HOG detector: relation between detected roi size a

I'm experimenting people detector with opencv and HOGDescriptor c++ object: HOGDescriptor::getDefaultPeopleDetector(). Using the sample program peopledetect.cpp in the sample/cpp directory of the Opencv 2.4.3 repository and testing it against some of the INRIA dataset images.. it works quite well.

Now I want to try with some images I have to work with and, even if I try to change parameters.. it doesn't find anything.
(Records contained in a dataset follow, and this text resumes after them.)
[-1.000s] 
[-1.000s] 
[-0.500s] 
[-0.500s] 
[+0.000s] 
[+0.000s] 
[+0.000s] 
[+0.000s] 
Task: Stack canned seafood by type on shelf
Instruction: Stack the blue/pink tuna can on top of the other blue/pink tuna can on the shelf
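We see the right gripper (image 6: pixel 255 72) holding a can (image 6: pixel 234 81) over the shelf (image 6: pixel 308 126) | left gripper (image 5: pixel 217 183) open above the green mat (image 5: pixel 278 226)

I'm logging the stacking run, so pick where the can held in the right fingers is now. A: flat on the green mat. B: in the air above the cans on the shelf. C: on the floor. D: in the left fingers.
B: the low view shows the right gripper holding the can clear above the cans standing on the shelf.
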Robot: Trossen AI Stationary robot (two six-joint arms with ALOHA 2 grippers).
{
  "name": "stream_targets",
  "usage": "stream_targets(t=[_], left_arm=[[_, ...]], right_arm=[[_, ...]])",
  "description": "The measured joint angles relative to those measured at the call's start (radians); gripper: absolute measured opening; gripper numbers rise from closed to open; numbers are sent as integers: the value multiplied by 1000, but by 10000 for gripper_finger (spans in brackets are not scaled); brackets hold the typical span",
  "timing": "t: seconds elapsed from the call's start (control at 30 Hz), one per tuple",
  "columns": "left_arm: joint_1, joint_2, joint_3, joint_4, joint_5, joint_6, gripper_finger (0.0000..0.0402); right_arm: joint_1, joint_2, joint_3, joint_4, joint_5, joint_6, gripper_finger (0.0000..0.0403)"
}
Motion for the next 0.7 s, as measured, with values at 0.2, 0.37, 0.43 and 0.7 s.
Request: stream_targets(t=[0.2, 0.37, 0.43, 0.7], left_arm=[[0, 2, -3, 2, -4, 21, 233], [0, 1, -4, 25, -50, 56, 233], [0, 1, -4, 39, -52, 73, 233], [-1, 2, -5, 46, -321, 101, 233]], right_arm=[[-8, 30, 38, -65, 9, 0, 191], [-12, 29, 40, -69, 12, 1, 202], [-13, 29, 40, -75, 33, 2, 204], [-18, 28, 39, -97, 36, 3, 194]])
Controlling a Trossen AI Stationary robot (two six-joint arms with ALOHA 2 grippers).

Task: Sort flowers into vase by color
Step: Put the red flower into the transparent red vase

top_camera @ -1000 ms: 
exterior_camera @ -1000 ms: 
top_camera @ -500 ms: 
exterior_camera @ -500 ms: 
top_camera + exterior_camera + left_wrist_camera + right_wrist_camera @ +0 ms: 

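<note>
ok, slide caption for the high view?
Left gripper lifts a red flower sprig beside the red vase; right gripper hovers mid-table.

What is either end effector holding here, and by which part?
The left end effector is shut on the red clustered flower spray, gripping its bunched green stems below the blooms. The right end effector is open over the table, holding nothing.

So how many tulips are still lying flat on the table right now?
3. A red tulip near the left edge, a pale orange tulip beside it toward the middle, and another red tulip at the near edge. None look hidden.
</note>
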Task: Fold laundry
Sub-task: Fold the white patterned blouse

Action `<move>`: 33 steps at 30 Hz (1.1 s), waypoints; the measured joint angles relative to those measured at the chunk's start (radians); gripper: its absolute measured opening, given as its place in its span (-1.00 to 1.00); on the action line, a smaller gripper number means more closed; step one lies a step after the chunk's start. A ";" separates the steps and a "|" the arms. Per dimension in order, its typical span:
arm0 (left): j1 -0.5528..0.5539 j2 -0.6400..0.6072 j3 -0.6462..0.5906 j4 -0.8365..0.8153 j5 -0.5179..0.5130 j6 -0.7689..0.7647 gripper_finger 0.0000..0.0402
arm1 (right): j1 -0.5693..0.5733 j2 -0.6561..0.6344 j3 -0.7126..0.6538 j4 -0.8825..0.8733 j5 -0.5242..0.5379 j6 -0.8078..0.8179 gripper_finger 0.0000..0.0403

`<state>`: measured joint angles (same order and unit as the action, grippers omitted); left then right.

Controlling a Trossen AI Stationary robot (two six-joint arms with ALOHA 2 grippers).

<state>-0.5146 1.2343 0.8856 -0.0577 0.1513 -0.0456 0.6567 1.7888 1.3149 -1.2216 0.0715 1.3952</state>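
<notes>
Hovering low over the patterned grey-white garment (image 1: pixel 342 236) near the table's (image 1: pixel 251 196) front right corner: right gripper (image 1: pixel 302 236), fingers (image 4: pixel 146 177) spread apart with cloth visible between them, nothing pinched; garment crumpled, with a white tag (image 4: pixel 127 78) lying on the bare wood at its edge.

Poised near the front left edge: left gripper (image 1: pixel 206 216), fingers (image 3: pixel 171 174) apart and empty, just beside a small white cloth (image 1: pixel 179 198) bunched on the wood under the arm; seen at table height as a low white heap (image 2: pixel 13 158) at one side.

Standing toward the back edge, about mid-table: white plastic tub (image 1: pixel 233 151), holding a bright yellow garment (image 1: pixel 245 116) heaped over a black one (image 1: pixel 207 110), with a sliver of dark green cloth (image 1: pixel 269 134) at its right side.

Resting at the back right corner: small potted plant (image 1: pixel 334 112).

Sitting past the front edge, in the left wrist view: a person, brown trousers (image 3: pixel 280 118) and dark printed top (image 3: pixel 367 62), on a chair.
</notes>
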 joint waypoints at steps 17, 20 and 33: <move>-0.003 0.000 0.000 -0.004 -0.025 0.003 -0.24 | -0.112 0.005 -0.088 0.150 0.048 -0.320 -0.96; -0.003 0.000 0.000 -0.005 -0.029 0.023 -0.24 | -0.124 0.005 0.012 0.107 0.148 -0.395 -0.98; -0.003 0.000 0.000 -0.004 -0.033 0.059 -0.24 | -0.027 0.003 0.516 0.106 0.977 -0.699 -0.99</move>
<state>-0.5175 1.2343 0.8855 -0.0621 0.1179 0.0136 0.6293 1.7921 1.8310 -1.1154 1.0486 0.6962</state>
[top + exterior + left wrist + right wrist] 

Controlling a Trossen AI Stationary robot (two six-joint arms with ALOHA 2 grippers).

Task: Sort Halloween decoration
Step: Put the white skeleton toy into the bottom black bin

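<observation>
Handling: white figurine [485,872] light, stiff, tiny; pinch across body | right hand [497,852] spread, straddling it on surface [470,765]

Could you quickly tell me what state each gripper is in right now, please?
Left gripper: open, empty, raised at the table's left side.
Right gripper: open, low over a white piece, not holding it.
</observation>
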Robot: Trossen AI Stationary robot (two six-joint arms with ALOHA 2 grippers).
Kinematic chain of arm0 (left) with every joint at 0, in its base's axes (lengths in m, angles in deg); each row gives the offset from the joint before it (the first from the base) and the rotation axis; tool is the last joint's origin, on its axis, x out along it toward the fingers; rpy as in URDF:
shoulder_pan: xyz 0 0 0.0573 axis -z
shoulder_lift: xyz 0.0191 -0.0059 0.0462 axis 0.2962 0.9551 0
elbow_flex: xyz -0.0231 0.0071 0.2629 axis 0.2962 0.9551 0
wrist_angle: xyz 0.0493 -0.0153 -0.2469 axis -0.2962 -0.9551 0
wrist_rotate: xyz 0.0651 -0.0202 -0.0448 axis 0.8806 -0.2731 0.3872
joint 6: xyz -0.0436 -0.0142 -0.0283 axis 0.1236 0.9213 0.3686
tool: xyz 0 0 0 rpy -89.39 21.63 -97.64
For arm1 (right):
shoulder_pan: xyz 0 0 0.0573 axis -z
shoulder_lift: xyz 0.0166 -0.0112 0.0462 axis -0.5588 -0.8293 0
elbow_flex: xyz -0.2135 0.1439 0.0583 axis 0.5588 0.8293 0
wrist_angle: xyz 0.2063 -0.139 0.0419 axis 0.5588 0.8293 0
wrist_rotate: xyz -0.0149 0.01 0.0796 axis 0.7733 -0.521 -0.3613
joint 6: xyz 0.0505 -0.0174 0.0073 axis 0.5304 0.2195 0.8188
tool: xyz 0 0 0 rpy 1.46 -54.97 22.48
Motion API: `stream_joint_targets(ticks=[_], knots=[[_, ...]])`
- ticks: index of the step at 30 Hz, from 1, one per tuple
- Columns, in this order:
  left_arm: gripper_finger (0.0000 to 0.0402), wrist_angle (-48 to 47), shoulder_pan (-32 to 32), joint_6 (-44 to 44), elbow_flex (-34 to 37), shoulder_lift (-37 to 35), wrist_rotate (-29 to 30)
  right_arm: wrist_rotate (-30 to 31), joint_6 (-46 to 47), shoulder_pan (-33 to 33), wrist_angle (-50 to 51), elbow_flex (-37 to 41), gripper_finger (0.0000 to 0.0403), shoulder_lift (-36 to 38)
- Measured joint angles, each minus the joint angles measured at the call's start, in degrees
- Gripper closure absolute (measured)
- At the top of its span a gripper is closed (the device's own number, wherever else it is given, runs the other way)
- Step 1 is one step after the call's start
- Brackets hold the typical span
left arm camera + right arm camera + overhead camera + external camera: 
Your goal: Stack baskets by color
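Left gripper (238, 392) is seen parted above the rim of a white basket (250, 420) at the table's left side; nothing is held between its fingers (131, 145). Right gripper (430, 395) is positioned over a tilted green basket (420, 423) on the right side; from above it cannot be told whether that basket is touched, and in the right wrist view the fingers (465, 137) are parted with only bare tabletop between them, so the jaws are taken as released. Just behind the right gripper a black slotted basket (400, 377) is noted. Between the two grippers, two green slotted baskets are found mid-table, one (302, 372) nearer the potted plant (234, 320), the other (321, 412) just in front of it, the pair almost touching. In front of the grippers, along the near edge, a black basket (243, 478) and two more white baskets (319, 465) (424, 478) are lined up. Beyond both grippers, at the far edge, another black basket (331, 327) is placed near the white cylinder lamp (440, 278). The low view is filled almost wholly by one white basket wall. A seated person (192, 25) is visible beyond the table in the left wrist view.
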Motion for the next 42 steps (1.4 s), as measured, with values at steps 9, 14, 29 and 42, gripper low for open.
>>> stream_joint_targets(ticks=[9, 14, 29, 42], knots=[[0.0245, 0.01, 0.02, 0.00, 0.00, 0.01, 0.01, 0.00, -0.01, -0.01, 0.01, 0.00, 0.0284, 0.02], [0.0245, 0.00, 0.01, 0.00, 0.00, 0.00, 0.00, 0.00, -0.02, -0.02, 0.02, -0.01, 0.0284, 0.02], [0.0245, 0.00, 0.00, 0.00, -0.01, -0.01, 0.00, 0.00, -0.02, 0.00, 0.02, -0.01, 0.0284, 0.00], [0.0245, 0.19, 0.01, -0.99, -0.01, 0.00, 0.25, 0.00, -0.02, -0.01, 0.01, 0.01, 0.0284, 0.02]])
I suppose it is because of the pedestrian in the image I have are much more smaller then the INRIA ones. So it should be better to train a new detector but before doing it..

Here my question:

Is it right? Is there a strict relationship between the images used for training and the detected ones? That means that HOG detector is not really scale invariant method.. In particular, what is the best size of the default HOGDescriptor::getDefaultPeopleDetector() ? Do I have to train a new detector for detect much smaller people?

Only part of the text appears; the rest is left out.